Racial makeup (2011)
- • Black African: 6.8%
- • Coloured: 91.4%
- • Indian/Asian: 0.5%
- • White: 0.3%
- • Other: 1.0%

First languages (2011)
- • Afrikaans: 77.4%
- • English: 19.2%
- • Other: 3.3%
- Time zone: UTC+2 (SAST)
- Postal code (street): 7490
- PO box: 7480

= Elsie's River =

Elsie's River (Elsiesrivier in Afrikaans) is a suburb of Cape Town, South Africa. It is situated in the city's Cape Flats region.

== History ==
Elsies River was probably named after Elsje van Suurwaarde who farmed in the area in 1698. Baptized on 8 October 1662 in the Cape of Good Hope, Elsje was a matriarch who outlived her husbands and worked the land until she died. After her death, her farm passed through the hands of many landowners.

In the mid, to late 1800s, Elsies River operated as a halt. The Transatlantic Rail from Cape Town Central had a major stop at Elsies River Station. People with wagons from surrounding areas would gather to meet the train at the halt (hence the name Halt Road still today). There was ample water in the Elsies Kraal River to quench thirsty horses and the Arcadia Coffee House served much-needed refreshments for tired travellers. Some of the new landowners included William Walthen (1846) and Gideon Hoffmeyer (1879). With the growing influx of coloured people into Elsies River, landowners like Walthen and Hoffmeyer started rental arrangements with these coloured people and properties were divided. There was plenty of wood in Elsies River and people could build shacks and informal dwellings, cheaply, and there was ample water in the Elsies Kraal River for drinking, cleaning, washing, etc. In the 1920s, the Great Depression hit South Africa and the Cape, and in the late 1920s and the early 1930s more families from the rural areas made their way to the 'convenient area', Elsies River, which now included areas such as Clarke Estate, Avondale Estate, Eureka Estate, amongst others. Some of the influential-coloured families back then were the Braafs and the Kruywagens. They lived on extended family grounds, often referred to as "die bos" which is literally translated as "the bush". However, a more accurate translation would be ‘clan' or as in a "bunch of people". So, for example, the area where the Braafs lived was referred to as "Braaf se bos" or the place where the Braaf clan stayed.

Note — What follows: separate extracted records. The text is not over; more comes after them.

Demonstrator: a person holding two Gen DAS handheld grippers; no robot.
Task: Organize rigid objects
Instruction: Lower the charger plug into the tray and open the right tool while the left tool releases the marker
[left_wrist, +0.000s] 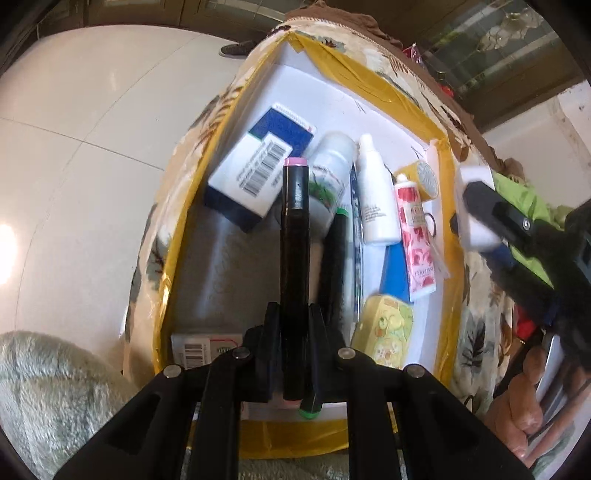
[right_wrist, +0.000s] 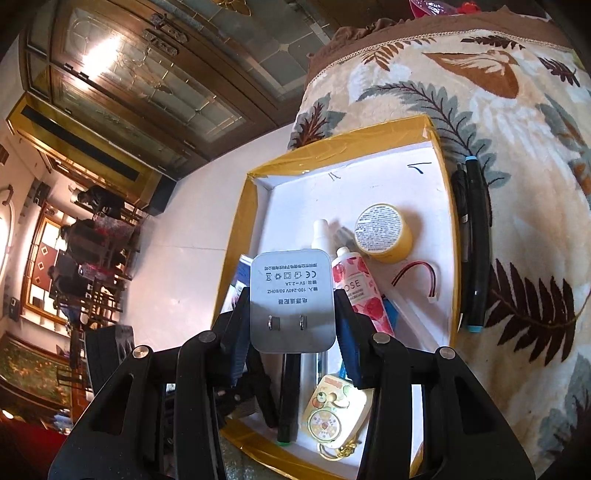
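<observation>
My left gripper (left_wrist: 293, 314) is shut on a black marker with a pink cap (left_wrist: 294, 236), held over the white box with yellow-taped rim (left_wrist: 177, 236). My right gripper (right_wrist: 291, 314) is shut on a white power adapter (right_wrist: 291, 291), prongs facing the camera, above the same box (right_wrist: 236, 236); it also shows in the left wrist view (left_wrist: 476, 206) at the box's right edge. Inside the box lie a blue-white carton (left_wrist: 255, 177), a white bottle (left_wrist: 376, 199), a rose hand-cream tube (left_wrist: 417, 236), a yellow round tin (right_wrist: 384, 232), a green-capped marker (left_wrist: 334, 266) and a yellow cartoon item (right_wrist: 332, 413).
The box sits on a leaf-patterned blanket (right_wrist: 517, 184). A blue-capped marker and a black pen (right_wrist: 474, 243) lie on the blanket just right of the box. A red-black wire (right_wrist: 417, 275) lies in the box. White tiled floor (left_wrist: 74, 147) lies to the left.
</observation>
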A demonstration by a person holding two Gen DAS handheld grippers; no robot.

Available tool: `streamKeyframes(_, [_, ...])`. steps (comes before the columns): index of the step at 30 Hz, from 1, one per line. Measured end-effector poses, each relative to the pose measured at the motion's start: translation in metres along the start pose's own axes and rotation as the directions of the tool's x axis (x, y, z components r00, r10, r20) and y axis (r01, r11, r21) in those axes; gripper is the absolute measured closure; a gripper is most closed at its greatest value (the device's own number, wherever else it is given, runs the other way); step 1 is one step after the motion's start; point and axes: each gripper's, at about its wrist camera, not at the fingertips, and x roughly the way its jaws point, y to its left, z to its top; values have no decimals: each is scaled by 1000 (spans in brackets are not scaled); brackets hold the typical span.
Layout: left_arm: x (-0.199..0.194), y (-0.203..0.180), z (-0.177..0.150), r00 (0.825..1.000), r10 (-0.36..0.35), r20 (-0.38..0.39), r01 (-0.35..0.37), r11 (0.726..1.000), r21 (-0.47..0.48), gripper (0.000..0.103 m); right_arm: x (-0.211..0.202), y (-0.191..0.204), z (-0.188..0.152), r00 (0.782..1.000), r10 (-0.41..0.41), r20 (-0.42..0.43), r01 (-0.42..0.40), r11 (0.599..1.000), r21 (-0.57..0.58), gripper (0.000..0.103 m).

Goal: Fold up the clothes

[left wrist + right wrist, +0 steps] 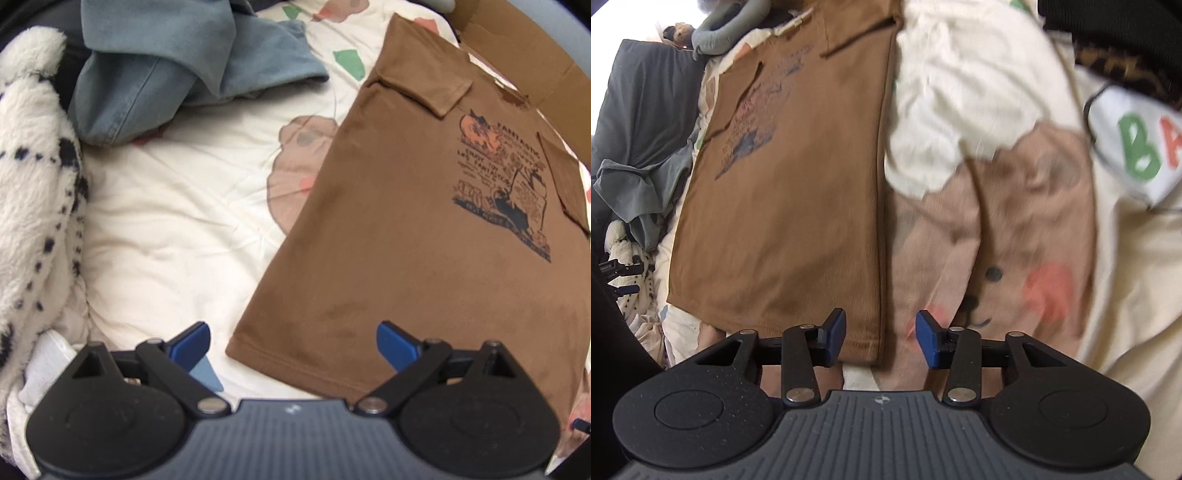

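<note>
A brown T-shirt (424, 258) with a dark graphic print lies flat on the bed, both sleeves folded in over its front. My left gripper (293, 343) hovers open over the hem's left corner, which lies between its wide-spread blue fingers (192, 343). In the right wrist view the same shirt (794, 184) stretches away from me. My right gripper (881, 334) is open just above the hem's right corner. The shirt's side edge runs between its pads (927, 339), and they do not press on it.
The cream bed cover (177, 221) has bear prints (997, 240). A blue denim garment (166, 66) lies crumpled at the far left, with a fluffy spotted white blanket (33, 184) beside it. A cardboard box (517, 55) stands beyond the shirt. A lettered white item (1137, 147) lies right.
</note>
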Motion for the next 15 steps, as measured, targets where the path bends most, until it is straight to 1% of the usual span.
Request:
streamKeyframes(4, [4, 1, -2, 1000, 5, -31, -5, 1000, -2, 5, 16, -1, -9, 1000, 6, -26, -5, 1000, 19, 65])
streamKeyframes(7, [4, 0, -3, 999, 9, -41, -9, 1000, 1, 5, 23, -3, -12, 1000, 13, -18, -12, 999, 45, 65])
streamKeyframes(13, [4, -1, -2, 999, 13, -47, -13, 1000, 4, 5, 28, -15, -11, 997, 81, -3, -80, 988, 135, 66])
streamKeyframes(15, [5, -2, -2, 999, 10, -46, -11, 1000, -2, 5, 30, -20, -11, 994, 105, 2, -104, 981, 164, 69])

By 1940, there were an estimated 50,000 coloured people living in the Elsies River area, and in 1942 it was labelled as one of the "black spots" in the Cape Peninsula due to ever-increasing population, sanitation and other health issues, and high infant mortality rates (2 out if every 10 babies dies before age one). From 1940 onwards, industry in the area was on the increase with big business such as G.H Starck - the plywood company opening - employment opportunities for locals, and in the nearby Voortrekker Road - in Parow - big retail stores, such as Grand Bazaars, opened their doors.

In 1980 the suburb, at the time restricted to coloured people, became the scene of bloodshed after a demonstration in support of the school boycott became violent. Two 15-year-olds were shot dead by police.

Today, Elsie's River has many public places such as libraries, supermarkets, and a civic hall.

==Education==
Schools located in Elsie's River include; Elsies River High School, The Range High School, Elswood High School, Marion RC High School, Valhalla High School, The Range Primary School, Elnor Primary school, Matroosfontein Primary School, Elsbury Primary School and J.S. Klopper Primary School, Matroosfontein's Badge, Eldene Primary School, Valhalla Primary School, Leonsdale Primary School, Balvenie Primary School, Elswood Primary School, Norwood Primary School, Holy Trinity Primary School, Clarke Primary School, Edward Primary School, and Eureka Primary School.